[Task brief]:
What should you transcribe? Every line from the top of the records below through the line with "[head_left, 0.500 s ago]", exactly, and no pictures.

──────────

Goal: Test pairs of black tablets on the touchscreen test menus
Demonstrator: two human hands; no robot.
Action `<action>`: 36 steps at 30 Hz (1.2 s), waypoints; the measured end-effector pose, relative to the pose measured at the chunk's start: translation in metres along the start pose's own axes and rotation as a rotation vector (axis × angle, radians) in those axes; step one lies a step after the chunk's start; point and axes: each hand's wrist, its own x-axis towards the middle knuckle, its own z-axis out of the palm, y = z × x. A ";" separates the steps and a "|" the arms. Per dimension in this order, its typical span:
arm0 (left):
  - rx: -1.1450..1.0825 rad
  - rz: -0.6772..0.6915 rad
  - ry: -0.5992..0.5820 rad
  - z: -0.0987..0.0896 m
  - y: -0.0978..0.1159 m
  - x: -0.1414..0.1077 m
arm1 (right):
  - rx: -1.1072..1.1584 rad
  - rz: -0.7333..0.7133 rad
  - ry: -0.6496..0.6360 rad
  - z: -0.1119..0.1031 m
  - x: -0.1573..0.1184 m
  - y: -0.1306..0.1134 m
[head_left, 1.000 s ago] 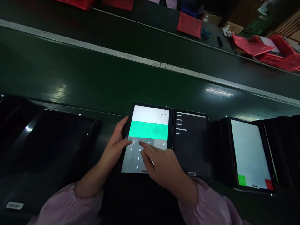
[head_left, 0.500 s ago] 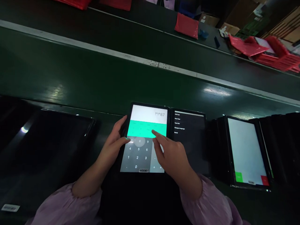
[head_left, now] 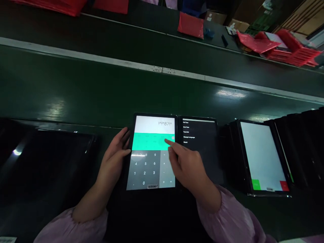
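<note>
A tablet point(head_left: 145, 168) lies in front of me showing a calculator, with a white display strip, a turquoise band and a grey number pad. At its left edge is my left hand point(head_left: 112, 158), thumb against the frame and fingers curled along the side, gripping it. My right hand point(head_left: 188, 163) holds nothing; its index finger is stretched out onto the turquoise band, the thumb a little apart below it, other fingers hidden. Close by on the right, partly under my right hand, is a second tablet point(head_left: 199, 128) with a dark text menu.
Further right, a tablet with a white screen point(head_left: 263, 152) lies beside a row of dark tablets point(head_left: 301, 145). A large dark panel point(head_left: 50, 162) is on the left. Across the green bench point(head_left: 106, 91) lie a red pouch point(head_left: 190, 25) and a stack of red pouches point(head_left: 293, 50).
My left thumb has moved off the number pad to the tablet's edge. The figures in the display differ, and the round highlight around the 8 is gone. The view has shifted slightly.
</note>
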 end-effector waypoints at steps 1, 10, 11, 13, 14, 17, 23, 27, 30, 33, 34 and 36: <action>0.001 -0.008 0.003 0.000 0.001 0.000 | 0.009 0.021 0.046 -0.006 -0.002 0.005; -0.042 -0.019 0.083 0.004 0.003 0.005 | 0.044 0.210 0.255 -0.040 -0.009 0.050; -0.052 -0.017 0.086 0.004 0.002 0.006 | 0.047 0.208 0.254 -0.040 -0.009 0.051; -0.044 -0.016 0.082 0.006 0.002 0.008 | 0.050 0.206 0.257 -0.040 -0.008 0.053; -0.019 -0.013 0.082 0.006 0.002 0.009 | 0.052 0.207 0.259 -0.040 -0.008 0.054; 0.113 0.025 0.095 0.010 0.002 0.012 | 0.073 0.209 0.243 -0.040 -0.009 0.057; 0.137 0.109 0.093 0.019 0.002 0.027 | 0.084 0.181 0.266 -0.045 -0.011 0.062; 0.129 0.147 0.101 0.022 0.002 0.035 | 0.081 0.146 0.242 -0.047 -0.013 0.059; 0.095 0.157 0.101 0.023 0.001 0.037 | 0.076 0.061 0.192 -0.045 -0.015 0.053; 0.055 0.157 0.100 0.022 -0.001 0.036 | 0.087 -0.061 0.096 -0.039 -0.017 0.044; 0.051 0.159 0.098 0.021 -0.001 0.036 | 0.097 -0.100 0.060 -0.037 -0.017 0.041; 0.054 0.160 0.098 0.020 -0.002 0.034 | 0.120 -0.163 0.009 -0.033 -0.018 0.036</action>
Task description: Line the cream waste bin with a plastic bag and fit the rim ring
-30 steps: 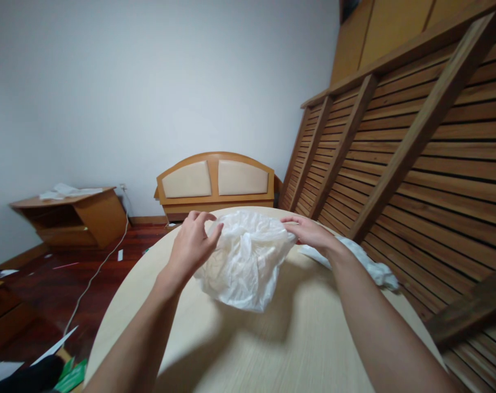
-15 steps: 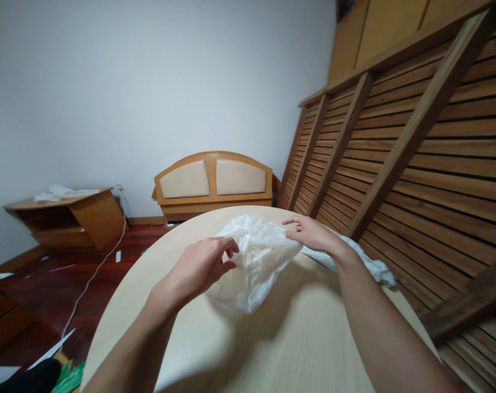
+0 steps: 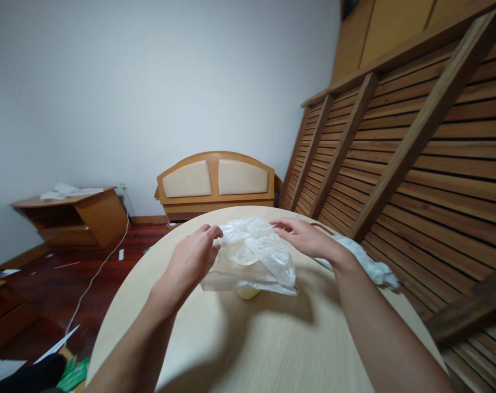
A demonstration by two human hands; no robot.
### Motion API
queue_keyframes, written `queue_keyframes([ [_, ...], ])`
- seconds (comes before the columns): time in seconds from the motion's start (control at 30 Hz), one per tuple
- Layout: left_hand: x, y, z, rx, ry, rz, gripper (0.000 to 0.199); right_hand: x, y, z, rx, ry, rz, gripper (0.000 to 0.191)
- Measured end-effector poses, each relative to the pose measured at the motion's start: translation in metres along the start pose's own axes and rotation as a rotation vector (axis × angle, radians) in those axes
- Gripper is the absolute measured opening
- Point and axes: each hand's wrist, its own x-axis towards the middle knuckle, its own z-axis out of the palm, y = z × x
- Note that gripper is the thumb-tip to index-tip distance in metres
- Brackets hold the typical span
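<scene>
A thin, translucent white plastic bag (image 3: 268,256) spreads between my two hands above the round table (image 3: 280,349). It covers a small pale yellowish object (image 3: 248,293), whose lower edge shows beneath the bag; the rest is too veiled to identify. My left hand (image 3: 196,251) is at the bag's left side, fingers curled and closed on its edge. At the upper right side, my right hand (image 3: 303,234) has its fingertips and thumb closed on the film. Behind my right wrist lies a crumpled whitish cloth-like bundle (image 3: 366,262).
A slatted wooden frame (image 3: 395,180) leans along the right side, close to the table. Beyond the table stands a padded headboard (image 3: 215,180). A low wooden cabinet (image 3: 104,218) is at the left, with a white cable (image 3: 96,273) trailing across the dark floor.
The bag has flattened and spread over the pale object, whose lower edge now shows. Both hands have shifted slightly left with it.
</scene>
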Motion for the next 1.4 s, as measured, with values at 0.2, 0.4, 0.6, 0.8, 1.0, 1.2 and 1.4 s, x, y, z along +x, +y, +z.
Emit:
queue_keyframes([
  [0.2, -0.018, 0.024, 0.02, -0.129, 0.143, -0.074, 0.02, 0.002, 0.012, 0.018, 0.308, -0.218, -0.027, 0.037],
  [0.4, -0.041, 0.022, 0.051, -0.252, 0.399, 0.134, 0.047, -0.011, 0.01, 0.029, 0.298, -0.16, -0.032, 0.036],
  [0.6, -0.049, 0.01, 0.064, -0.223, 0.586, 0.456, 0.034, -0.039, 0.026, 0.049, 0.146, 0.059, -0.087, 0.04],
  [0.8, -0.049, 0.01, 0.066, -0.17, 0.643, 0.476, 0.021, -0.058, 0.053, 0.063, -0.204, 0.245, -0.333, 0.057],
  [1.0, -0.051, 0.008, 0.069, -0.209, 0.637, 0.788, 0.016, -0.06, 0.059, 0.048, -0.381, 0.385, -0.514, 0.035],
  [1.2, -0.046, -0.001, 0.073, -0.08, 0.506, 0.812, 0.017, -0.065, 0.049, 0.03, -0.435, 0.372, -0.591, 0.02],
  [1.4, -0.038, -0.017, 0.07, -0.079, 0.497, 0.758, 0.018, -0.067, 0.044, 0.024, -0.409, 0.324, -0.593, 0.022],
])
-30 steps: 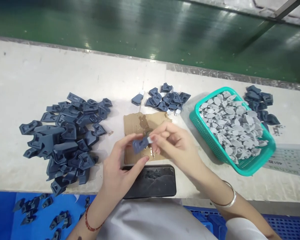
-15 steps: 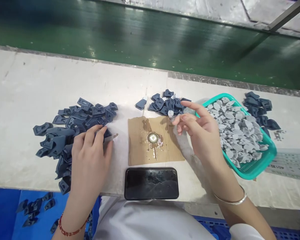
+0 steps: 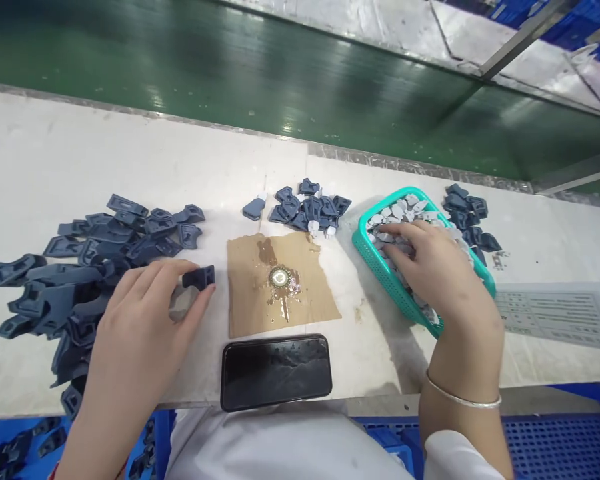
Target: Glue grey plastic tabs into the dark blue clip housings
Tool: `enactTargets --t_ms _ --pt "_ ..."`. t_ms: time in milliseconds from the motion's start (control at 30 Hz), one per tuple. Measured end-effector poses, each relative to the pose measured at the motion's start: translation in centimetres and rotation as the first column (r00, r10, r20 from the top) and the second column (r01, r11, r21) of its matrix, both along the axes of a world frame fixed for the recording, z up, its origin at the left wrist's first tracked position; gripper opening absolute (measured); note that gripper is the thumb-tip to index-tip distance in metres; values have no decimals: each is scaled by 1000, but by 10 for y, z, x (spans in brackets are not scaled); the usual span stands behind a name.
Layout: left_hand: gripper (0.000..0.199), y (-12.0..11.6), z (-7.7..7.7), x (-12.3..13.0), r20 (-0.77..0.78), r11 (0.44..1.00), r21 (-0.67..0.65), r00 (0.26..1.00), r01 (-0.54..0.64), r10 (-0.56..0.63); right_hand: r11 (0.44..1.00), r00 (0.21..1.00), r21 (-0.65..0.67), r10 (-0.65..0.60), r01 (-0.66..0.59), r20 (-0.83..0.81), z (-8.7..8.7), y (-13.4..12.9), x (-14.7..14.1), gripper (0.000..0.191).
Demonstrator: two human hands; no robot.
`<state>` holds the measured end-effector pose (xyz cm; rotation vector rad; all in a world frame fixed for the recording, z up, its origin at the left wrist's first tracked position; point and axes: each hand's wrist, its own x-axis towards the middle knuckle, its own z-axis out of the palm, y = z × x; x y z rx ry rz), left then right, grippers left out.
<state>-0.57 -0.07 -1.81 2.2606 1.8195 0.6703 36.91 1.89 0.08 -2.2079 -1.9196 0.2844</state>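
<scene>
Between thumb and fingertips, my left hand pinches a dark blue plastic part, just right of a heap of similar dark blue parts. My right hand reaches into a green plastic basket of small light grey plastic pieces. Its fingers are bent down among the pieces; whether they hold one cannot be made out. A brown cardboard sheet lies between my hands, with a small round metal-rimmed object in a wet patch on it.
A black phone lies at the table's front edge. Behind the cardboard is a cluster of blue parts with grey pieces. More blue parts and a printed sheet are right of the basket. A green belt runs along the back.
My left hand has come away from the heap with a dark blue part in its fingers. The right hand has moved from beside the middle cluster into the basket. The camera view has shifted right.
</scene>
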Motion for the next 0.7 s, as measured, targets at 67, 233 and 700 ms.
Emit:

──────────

[Task result]:
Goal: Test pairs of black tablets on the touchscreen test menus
Demonstrator: two human hands; no robot.
Action `<action>`: 36 steps at 30 Hz (1.2 s), waypoints; the measured end-effector pose, relative to the pose measured at the chunk's start: translation in metres along the start pose's own axes and rotation as a rotation vector (axis × angle, radians) in those axes; step one lies a step after the chunk's start; point and axes: each hand's wrist, its own x-axis towards the middle knuckle, its own z-axis out of the palm, y = z × x. A ";" separates the steps and a "|" the arms. Per dimension in this order, its typical span:
arm0 (left):
  - rx: -1.1450..1.0825 rad
  - rz: -0.6772..0.6915 rad
  - ry: -0.5992..0.5820 rad
  - z: -0.0987..0.0896 m
  - y: -0.0978..0.1159 m
  - x: -0.1414..0.1077 m
arm1 (right):
  - rx: -1.1072..1.1584 rad
  - rz: -0.7333..0.7133 rad
  - ry: -0.6496..0.6360 rad
  - z: -0.1119..0.1031 m
  - x: -0.1573..0.1184 m
  - y: -0.1306..0.1134 m
[head_left, 1.000 s ago] 
[head_left, 0.500 s ago] 

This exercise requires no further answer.